→ What you will do
Set the listing down again, exactly as it stands below.

→ Input data
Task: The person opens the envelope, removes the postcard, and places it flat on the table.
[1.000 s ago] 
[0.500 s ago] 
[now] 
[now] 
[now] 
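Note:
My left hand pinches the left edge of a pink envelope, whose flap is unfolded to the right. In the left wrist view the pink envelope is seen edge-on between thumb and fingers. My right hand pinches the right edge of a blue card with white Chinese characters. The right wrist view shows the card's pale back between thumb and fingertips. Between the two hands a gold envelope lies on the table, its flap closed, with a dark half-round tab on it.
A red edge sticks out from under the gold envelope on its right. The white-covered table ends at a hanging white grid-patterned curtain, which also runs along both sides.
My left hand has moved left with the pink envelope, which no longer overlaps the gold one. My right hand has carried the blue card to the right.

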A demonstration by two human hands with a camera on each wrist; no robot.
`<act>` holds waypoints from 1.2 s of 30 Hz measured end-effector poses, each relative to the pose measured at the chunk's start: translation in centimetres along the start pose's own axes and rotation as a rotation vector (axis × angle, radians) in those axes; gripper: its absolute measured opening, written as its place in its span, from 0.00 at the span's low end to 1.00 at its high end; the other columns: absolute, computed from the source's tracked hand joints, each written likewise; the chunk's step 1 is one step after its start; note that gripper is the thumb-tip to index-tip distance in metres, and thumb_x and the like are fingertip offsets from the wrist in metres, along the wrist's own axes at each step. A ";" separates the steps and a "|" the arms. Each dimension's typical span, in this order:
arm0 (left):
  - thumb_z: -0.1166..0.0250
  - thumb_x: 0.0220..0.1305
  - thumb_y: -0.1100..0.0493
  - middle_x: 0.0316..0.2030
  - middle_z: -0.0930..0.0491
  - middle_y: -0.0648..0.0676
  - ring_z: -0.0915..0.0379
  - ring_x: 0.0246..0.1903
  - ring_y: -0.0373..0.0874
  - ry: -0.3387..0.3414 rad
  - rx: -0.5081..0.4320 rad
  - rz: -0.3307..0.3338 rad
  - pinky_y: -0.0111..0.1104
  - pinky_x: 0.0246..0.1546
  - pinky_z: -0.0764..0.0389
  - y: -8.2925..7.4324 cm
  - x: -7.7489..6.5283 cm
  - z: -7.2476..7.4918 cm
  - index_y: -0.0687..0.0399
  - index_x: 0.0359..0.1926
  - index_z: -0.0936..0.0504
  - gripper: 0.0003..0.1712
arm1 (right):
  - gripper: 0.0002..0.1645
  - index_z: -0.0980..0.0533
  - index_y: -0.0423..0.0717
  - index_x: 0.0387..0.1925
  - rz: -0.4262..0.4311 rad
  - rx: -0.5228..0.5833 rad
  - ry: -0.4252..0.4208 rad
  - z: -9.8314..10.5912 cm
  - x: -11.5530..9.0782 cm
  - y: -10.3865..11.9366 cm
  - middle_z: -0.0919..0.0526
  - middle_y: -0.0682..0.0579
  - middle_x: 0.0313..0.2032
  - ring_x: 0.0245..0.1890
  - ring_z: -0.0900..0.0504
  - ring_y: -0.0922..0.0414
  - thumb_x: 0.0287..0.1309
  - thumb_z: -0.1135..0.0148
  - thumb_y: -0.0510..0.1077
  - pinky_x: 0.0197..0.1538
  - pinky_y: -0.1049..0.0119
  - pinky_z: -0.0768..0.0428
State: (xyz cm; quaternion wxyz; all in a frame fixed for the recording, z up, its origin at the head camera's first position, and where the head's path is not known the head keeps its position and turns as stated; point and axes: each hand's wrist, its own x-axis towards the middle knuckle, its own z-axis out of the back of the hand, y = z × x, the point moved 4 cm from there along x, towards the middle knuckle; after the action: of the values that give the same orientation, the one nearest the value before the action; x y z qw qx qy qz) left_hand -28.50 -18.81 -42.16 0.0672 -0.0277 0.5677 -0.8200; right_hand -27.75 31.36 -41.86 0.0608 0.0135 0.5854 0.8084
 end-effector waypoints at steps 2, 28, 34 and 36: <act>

→ Reply
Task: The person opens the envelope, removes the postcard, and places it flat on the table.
[1.000 s ago] 
[0.500 s ago] 
[now] 
[now] 
[now] 
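Note:
My left hand pinches the left edge of a pink envelope, whose flap is unfolded to the right. In the left wrist view the pink envelope is seen edge-on between thumb and fingers. My right hand pinches the right edge of a blue card with white Chinese characters. The right wrist view shows the card's pale back between thumb and fingertips. Between the two hands a gold envelope lies on the table, its flap closed, with a dark half-round tab on it.
A red edge sticks out from under the gold envelope on its right. The white-covered table ends at a hanging white grid-patterned curtain, which also runs along both sides.
My left hand has moved left with the pink envelope, which no longer overlaps the gold one. My right hand has carried the blue card to the right.
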
A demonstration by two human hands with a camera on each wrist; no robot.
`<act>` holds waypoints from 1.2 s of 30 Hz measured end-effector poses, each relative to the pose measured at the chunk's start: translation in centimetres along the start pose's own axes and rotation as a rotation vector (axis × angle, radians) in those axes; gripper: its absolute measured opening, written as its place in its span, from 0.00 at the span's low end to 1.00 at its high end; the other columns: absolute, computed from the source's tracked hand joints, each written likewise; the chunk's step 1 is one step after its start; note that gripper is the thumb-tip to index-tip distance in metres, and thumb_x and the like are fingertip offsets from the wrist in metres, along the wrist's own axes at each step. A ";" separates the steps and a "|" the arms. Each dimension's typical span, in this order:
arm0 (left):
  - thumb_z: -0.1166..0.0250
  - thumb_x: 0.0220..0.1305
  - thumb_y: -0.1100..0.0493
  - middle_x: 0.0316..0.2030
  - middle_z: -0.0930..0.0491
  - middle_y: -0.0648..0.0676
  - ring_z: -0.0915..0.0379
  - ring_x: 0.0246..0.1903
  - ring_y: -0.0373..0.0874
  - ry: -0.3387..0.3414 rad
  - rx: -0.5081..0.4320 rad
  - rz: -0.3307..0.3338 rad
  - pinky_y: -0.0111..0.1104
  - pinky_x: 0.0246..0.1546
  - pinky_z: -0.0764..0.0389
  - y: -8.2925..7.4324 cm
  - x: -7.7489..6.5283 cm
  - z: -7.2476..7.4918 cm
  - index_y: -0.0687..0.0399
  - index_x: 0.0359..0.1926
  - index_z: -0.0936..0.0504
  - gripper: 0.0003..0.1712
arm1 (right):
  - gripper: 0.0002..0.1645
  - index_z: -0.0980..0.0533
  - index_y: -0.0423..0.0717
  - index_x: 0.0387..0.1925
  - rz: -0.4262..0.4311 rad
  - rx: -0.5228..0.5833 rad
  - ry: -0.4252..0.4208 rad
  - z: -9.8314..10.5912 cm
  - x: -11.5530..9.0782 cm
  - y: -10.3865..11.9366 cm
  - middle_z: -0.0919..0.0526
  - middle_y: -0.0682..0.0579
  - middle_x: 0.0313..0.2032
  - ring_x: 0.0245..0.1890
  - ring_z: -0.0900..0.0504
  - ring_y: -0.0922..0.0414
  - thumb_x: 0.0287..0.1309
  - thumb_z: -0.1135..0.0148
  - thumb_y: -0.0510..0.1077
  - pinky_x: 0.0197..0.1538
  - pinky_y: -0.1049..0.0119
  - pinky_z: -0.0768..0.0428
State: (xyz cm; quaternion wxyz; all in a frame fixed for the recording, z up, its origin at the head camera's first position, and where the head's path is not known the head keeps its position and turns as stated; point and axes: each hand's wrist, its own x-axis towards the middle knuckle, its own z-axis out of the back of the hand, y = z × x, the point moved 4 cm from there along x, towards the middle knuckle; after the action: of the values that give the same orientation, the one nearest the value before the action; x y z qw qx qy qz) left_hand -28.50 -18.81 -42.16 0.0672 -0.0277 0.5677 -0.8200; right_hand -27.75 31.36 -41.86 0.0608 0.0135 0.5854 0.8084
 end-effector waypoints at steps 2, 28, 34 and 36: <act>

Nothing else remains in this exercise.